L’autre gros problème vital va être le manque d’eau et sans eau, pas de vie possible.
Ce chiffre de 11,4 milliards d’habitants, calculé à la virgule près, vous pouvez le diviser par quatre.
Disons, au pif, 3 milliards d’habitants.
Grossmann
Je crains que votre pessimisme ne soit justifié Monsieur Renaud.
Nous n’avons pas su « nous » les pays « dits développés » montrer l’exemple de ce qu’il faut faire aux pays en voie de développement. Ces derniers pays qui suivent malheureusement notre exemple sont l’objet d’une démographie croissante. De cela résulte le fait que nos réserves d’énergie fossile non renouvelable vont s’épuiser plus rapidement en aggravants les dérèglements climatiques actuels.
Toutefois je ne partage pas votre pessimisme concernant le manque d’eau. Il y a bien sûr des pays défavorisés à ce sujet mais je persiste à penser que le cycle de l’eau pourra continuer à nous apporter ses bienfaits pendant de nombreux siècles.
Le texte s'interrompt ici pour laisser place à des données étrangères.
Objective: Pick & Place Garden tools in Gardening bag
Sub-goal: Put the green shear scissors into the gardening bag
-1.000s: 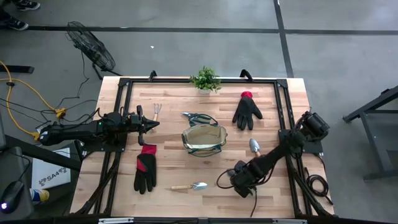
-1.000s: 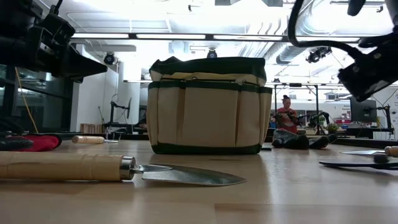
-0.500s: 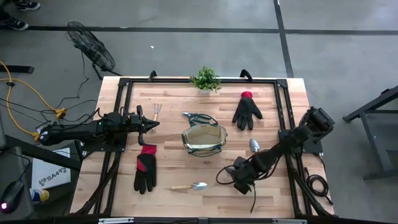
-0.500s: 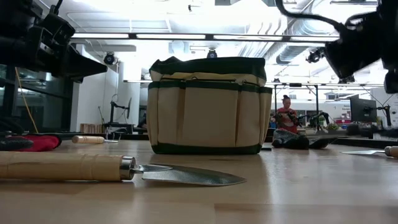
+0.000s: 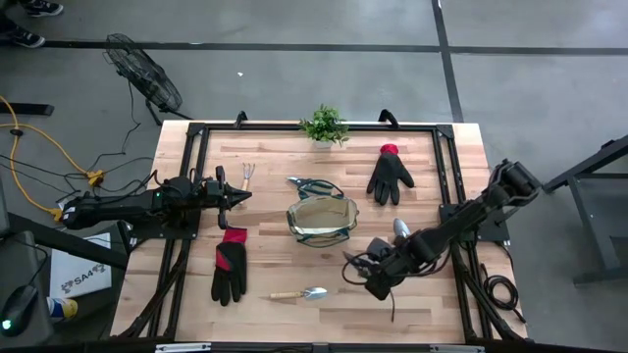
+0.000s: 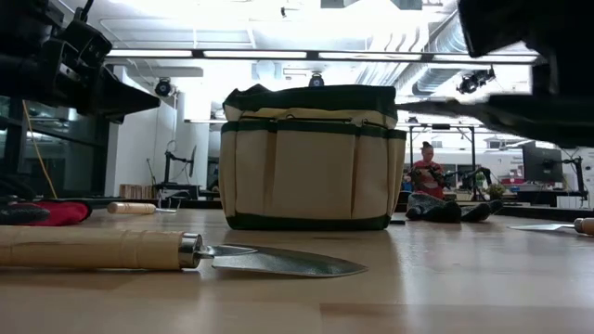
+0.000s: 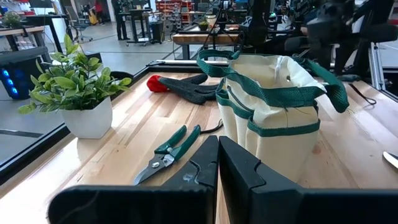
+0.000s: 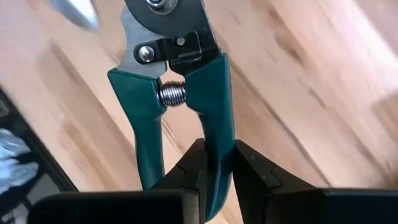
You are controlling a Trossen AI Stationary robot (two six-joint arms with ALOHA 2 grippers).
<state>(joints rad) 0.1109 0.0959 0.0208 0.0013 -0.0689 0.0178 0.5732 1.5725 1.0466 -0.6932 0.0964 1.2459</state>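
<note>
The right pincer [image 8: 214, 171] is closed on one handle of a pair of teal-handled pruning shears with a steel spring [image 8: 180, 99], gripped above the wooden bench [image 5: 294, 167], to the right of the round khaki fabric bag with dark green trim [image 5: 322, 222]; only the right wrist view shows this grip. The left pincer [image 7: 217, 163] is shut and empty, at the bench's left side. A second pair of green-handled shears [image 7: 169, 152] lies just beyond the bag. Open bench lies between the bag and the near edge, where a wooden-handled trowel [image 5: 300, 293] rests. One black glove with red cuff [image 5: 231, 263] lies near left, another [image 5: 390, 175] far right.
</note>
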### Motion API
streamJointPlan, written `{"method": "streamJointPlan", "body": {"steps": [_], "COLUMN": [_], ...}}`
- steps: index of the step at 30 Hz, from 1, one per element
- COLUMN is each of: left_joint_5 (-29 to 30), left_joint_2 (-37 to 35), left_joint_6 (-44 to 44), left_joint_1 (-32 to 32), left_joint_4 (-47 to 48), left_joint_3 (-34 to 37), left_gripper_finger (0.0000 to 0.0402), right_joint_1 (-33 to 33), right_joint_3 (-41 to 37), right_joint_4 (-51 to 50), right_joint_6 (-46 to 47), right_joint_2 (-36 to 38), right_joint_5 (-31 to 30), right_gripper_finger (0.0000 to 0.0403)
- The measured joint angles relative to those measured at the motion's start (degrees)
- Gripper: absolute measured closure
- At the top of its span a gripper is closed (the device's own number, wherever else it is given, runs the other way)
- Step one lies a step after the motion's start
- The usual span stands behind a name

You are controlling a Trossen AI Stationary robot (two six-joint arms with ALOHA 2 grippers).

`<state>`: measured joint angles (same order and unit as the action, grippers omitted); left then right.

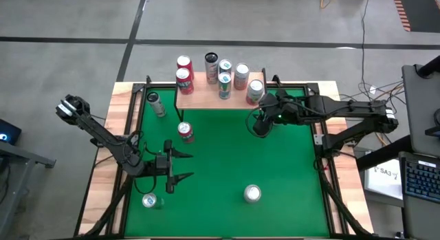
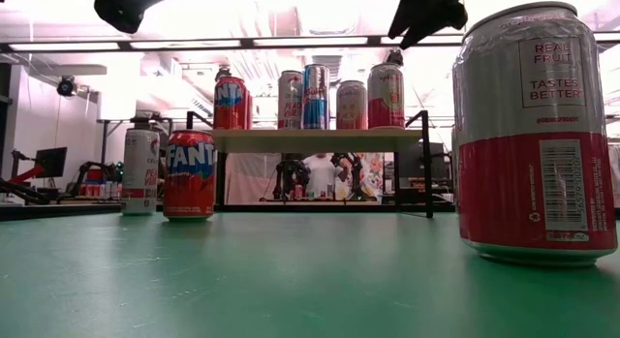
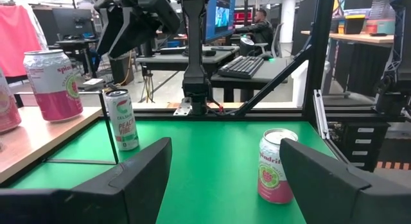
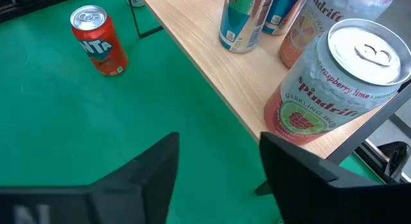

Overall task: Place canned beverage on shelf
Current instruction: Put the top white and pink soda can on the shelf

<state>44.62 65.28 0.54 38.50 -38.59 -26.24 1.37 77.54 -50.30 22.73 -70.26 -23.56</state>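
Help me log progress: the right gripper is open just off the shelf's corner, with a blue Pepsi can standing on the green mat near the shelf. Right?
Not quite. The can on the mat is a red Fanta can, as the right wrist view shows. The right gripper is indeed open beside the shelf.

Shelf (image 1: pixel 206 97): at the far edge of the table (image 1: pixel 227 164), in the middle.
On the shelf: six cans – the Spindrift can (image 1: pixel 255 91) at its right end.
Fanta can (image 1: pixel 185 132): on the table, just before the shelf.
Left gripper (image 1: pixel 180 165): near the table's left side.
Right gripper (image 1: pixel 260 124): before the shelf's right end – apart from the Spindrift can.
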Motion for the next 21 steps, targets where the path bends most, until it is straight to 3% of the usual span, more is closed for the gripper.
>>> {"method": "streamJointPlan", "body": {"steps": [11, 21], "left_joint_5": [0.0, 0.0], "left_joint_2": [0.0, 0.0], "left_joint_6": [-0.5, -1.5], "left_joint_1": [-0.3, -0.4], "left_joint_4": [0.0, 0.0], "left_joint_3": [0.0, 0.0], "left_gripper_finger": [0.0128, 0.0128], "right_joint_1": [0.0, 0.0], "right_joint_3": [-1.3, -2.0], "right_joint_4": [0.1, 0.4], "right_joint_6": [-0.2, -0.2], "right_joint_2": [0.0, 0.0], "right_joint_5": [0.0, 0.0], "right_gripper_finger": [0.0329, 0.0388]}}
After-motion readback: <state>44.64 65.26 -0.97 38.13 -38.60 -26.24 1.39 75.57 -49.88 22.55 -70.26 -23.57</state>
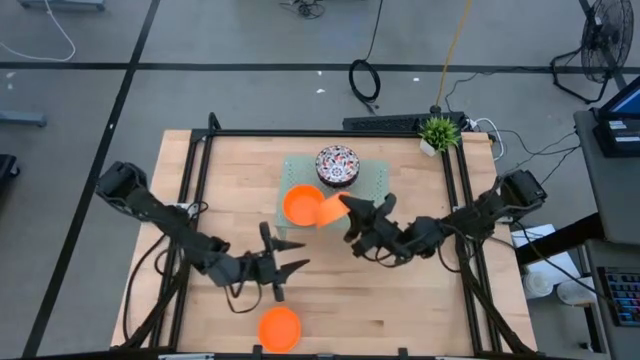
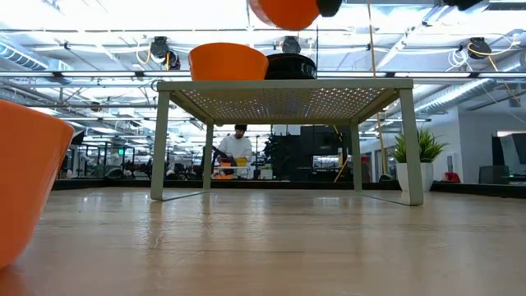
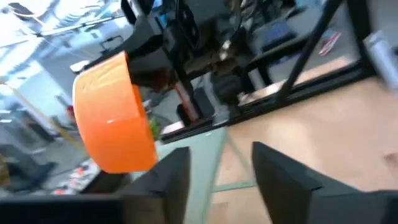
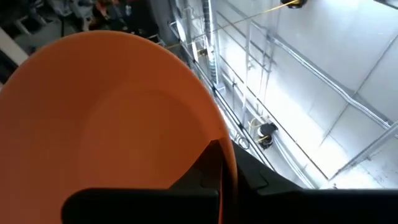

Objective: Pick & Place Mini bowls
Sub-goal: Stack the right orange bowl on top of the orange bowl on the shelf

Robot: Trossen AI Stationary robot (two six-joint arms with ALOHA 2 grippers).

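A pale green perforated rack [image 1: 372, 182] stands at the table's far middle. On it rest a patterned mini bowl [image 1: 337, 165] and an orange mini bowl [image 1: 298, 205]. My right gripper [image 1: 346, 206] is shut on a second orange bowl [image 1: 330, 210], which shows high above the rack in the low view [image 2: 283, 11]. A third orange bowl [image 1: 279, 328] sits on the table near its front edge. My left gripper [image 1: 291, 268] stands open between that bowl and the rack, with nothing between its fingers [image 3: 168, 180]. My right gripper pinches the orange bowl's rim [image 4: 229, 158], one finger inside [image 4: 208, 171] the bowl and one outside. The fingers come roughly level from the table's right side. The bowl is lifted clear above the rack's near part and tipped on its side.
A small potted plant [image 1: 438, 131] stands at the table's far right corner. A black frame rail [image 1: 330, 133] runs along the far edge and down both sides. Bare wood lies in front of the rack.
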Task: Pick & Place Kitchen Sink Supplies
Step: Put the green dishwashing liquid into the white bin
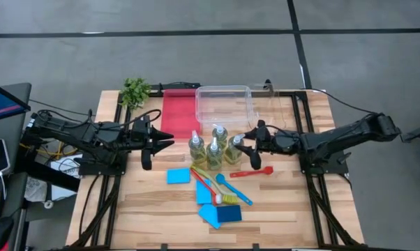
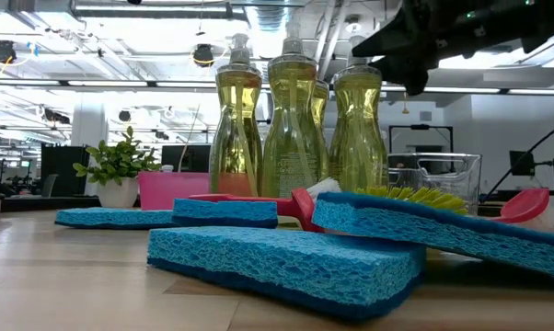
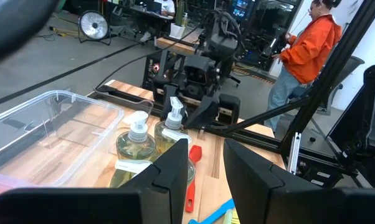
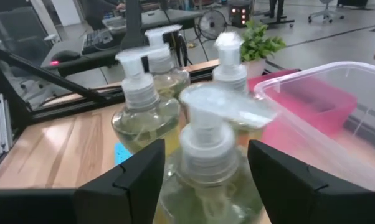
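Nothing has been put away yet, as far as I can tell. Nearest the front of the pale wooden-slat bench [image 1: 280, 209] lie the flat blue rectangular sponges: a darker one [image 1: 229, 214] overlapping a lighter one [image 1: 210, 217] at about six o'clock, a third [image 1: 204, 193] just above them, and a fourth [image 1: 178, 176] off toward eight o'clock. The thin red brush [image 1: 204, 183] and blue brush [image 1: 232, 188] cross each other among them, with a yellow-bristled head [image 1: 230, 199] beside; a second red brush [image 1: 252, 171] lies toward four o'clock.

At the centre stand four small clear pump bottles of yellow-green liquid [image 1: 214, 148], clustered, none lifted.

The right gripper [image 4: 206, 171], reaching in from three o'clock, has its jaws wide either side of the nearest bottle [image 1: 236, 149], not yet closed on it by my reading. The left gripper [image 1: 167, 140] waits at nine o'clock, jaws narrowly parted on nothing.

Beyond, at twelve o'clock, the clear plastic bin [image 1: 224, 104] and red tray [image 1: 178, 111] hold none of the supplies. Everything remains to be moved.
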`<state>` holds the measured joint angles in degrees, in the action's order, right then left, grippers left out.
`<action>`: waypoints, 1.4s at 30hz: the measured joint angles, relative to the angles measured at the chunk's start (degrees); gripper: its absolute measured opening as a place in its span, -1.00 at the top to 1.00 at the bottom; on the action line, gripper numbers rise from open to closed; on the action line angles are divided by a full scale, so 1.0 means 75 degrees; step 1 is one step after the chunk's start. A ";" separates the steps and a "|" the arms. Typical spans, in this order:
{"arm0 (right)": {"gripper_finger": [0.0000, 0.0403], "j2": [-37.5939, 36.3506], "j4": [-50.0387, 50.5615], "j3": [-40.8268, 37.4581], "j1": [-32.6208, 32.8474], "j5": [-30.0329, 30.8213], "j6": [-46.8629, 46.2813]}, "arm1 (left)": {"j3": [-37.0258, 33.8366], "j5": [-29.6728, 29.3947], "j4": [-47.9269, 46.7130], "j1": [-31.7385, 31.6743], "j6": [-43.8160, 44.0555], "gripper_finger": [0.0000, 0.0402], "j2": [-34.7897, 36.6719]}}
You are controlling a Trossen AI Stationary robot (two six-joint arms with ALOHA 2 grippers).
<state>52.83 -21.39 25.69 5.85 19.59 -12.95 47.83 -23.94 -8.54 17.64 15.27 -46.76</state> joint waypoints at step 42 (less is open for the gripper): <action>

Ceci au moins en France si l’on associe l’eau géothermale profonde à l’eau superficielle des rivières et de leur nappe libre pour mieux profiter de ses capacités thermiques.
Je vais tenir une petite conférence sur ce sujet début août aux sources de la Loire à l’APPEM.
Conférence qui devrait prouver qu’il y a une possibilité de reculer l’échéance que vous évoquez. La France a tout intérêt à montrer l’exemple de ce qu’il faut faire aux autres pays du monde.
je vous invite cordialement à y participer.
Claude Renaud
Pour le problème de l’eau, il est vrai que je me situe plus sur le plan planétaire que sur le plan
strictement français. Comme chacun sait, sans l’eau, pas de vie possible, ni humaine, ni animale,
ni végétale.
Vous et moi, monsieur Grossmann, avons souvent été d’accord sur beaucoup de sujets concernant
le climat et l’environnement. Mais cette fois-ci, votre optimisme s’oppose à mon pessimisme.
Si nos ressources hydriques sont bien pourvues en France, elles ne sont pas pérennes. Le cycle de
l’eau que vous prévoyez pour de nombreux siècles, risque fort de s’interrompre beaucoup plus tôt.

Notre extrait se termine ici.